Materials provided:
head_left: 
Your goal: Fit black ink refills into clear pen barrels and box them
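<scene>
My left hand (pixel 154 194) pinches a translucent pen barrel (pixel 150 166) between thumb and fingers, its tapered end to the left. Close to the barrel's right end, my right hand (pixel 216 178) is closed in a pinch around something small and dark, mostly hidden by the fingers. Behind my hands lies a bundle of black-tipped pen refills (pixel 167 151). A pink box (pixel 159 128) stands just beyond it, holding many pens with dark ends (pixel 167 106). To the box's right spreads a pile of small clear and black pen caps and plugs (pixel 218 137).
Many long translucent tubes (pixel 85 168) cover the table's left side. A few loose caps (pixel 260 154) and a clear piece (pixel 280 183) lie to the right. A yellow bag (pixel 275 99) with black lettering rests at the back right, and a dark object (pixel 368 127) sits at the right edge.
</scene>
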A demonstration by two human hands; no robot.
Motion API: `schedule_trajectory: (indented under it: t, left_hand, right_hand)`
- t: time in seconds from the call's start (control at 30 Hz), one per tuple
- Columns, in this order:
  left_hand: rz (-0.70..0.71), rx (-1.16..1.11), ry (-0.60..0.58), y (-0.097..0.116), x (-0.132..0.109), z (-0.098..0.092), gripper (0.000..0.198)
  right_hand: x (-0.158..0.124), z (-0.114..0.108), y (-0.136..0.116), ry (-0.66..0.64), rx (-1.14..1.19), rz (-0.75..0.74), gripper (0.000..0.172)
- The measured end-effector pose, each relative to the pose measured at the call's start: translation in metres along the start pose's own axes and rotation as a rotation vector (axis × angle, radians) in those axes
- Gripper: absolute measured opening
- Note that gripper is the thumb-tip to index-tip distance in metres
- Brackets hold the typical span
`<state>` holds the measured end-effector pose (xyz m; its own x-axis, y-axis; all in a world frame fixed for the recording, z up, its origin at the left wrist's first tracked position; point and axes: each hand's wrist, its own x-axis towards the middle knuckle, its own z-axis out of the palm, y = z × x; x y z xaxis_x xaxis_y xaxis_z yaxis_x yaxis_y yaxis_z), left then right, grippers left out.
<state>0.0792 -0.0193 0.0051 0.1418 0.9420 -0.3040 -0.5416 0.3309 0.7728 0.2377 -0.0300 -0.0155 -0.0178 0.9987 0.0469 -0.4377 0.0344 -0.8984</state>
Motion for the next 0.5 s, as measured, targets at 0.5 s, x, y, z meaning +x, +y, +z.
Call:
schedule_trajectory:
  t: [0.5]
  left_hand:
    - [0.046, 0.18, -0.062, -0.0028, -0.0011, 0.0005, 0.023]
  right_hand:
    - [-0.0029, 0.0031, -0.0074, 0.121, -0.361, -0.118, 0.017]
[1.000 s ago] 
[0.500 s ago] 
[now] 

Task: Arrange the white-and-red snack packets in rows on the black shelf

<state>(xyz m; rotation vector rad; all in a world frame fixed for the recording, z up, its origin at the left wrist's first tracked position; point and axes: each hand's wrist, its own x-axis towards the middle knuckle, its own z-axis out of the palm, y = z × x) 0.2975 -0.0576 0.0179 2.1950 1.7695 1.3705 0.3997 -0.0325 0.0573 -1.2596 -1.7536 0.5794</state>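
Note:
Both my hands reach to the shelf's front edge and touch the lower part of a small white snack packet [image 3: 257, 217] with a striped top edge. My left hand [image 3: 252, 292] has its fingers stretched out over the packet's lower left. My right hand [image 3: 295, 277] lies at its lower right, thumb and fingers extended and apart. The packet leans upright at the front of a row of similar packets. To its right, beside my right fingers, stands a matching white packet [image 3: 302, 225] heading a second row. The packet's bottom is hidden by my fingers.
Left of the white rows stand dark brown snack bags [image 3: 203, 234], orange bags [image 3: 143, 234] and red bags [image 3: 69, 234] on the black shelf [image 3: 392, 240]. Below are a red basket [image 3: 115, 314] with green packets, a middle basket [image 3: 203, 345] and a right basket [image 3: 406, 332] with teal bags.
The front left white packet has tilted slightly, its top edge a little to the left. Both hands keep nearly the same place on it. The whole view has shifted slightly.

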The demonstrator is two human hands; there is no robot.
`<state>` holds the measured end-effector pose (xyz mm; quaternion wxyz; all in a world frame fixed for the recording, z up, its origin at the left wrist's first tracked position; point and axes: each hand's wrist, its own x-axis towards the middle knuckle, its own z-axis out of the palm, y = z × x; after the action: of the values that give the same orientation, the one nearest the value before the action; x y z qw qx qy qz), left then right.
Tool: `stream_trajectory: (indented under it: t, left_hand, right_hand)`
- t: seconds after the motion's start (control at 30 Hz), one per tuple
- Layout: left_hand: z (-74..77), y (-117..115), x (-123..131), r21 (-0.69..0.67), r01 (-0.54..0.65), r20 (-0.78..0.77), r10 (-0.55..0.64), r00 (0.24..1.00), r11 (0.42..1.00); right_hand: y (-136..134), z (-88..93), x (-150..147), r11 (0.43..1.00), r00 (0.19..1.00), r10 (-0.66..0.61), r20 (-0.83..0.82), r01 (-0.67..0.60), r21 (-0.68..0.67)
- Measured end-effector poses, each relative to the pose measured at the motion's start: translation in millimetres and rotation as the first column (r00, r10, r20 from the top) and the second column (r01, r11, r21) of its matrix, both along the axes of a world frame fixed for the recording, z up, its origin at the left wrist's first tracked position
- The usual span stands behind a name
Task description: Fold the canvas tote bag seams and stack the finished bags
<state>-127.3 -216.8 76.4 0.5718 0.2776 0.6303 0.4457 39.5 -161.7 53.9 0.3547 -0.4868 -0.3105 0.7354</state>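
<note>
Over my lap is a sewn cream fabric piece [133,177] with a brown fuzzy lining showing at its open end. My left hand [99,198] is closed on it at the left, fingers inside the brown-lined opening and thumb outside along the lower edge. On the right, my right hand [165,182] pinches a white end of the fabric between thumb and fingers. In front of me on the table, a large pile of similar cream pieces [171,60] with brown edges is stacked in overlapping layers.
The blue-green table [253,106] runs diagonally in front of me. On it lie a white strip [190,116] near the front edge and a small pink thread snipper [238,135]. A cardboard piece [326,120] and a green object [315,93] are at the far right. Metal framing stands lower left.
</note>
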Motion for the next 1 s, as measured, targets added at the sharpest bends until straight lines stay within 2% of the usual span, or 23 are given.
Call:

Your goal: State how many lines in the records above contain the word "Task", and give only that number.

Response: 2